Historiques, mais sans enjeu réel, tel est ce qu’on peut retenir des élections générales qui ont eu lieu aujourd’hui en Angola. A la présidentielle, avec 6 candidats, José Edouardo Dos Santos, qui a régné durant 38 ans au pouvoir avait déjà choisi son dauphin, en la personne de Joao Lourenço, général à la retraite et ex-ministre de la défense.

Ce dernier, un baron du régime, lui succédera sans surprise pour incarner le nouveau visage du pouvoir en Angola. Cadre du MPLA (Mouvement Populaire pour la Libération de l’Angola), Joao Lourenço, 63 ans poursuivra la politique menée pendant plus de 35 ans par son prédécesseur à la tête de ce pays riche en pétrole et en diamants, qui peine cependant à assurer le bonheur de sa population, engluée depuis quelques années dans une profonde crise économique, suite à la chute du prix du baril de pétrole. Les pourfendeurs du régime affirment que Dos Santos va continuer à gouverner dans l’ombre, Lourenço n’étant qu’un prête-nom, d’autant plus que la famille du président a la main-mise sur les secteurs clé de l’économie du pays : Pétrole, Médias, Banques, Agriculture, BTP, …) et demeure toute-puissante en Angola.

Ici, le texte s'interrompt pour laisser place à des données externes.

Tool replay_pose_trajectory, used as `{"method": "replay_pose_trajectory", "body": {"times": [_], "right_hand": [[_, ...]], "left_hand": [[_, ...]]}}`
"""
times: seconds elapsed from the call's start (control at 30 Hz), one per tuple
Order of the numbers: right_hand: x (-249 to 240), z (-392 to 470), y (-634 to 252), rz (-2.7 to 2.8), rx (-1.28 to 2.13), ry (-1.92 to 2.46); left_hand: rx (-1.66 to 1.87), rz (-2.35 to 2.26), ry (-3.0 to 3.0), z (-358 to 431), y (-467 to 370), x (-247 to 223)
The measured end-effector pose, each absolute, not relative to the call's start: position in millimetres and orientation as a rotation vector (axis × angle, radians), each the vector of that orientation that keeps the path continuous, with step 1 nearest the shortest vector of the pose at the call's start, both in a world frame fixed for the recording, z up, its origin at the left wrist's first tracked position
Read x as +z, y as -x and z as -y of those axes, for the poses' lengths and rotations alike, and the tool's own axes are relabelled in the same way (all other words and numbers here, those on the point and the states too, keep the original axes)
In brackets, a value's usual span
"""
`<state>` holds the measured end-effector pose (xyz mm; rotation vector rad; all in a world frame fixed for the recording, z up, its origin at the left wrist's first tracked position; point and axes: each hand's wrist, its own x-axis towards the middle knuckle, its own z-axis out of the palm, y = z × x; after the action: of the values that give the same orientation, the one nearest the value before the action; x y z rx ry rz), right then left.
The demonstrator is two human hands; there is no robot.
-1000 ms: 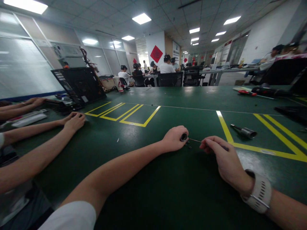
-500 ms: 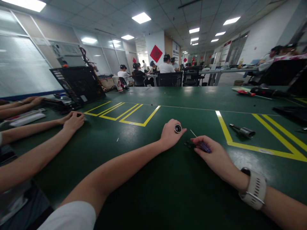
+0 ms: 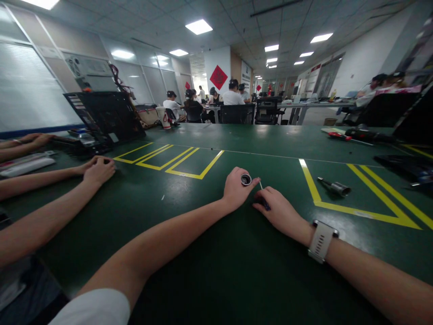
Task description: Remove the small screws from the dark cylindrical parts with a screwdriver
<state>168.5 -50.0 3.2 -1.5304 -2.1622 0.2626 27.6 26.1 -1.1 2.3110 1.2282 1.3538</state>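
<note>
My left hand point(image 3: 234, 192) is closed around a small round metal cylinder point(image 3: 246, 180), whose open end with a dark inside faces me. Just to its right, my right hand point(image 3: 280, 211) grips a screwdriver point(image 3: 266, 206) with a purple handle, mostly covered by the fingers. The thin pale shaft sticks up beside my left fingertips; whether it touches the cylinder I cannot tell. Several tiny dark parts seen on the table earlier are now hidden behind my right hand.
On the green table point(image 3: 203, 234), yellow tape point(image 3: 317, 201) frames a metal cylinder with a thin shaft point(image 3: 338, 188). A red-handled screwdriver point(image 3: 339, 136) lies at the back right. A co-worker's hands point(image 3: 99, 170) rest at left, near a black panel point(image 3: 108, 115).
My right hand has moved left with the screwdriver, bringing its shaft close to my left fingertips and covering the tiny parts. The whole view has shifted slightly.
</note>
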Motion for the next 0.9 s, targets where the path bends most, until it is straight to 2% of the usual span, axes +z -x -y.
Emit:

Pour ces premières élections qui se tiennent sans lui depuis 1975, date de l’accession du pays à l’indépendance, 6 parti sont en lice et 9 millions d’électeurs devront élire 220 députés à l’Assemblée nationale, où, « le cumul des sièges des partis d’opposition pourrait dépasser le nombre de ceux du MPLA et ainsi fragiliser la majorité qui n’obtiendrait pas le contrôle du Parlement », selon des observateurs.

Militants du MPLA, parti au pouvoir

Des soupçons de fraudes ont été émis, et les partis de l’opposition ont demandé l’audition du président de la commission nationale électorale, André Silva Neto, sans obtenir gain de cause, puisque la commission électorale, formée par le Parlement est de fait, assujetie au parti au pouvoir, le MPLA.

De son côté, l’Union Européenne émet également des doutes quant à la validité du scrutin. L’Angola avait refusé les conditions de l’UE pour l’envoi d’une mission d’observation européenne. Selon Libération, « Bruxelles avait posé comme condition à la venue d’observateurs l’accès à tous les bureaux de vote. L’Angola n’a pas accédé à cette requête, officiellement en raison d’un manque de moyens pour assurer la sécurité de cette délégation. Bruxelles assimile pourtant ce refus – conjugué à un envoi tardif de l’invitation à ses observateurs – à la volonté du MPLA de masquer des fraudes électorales ».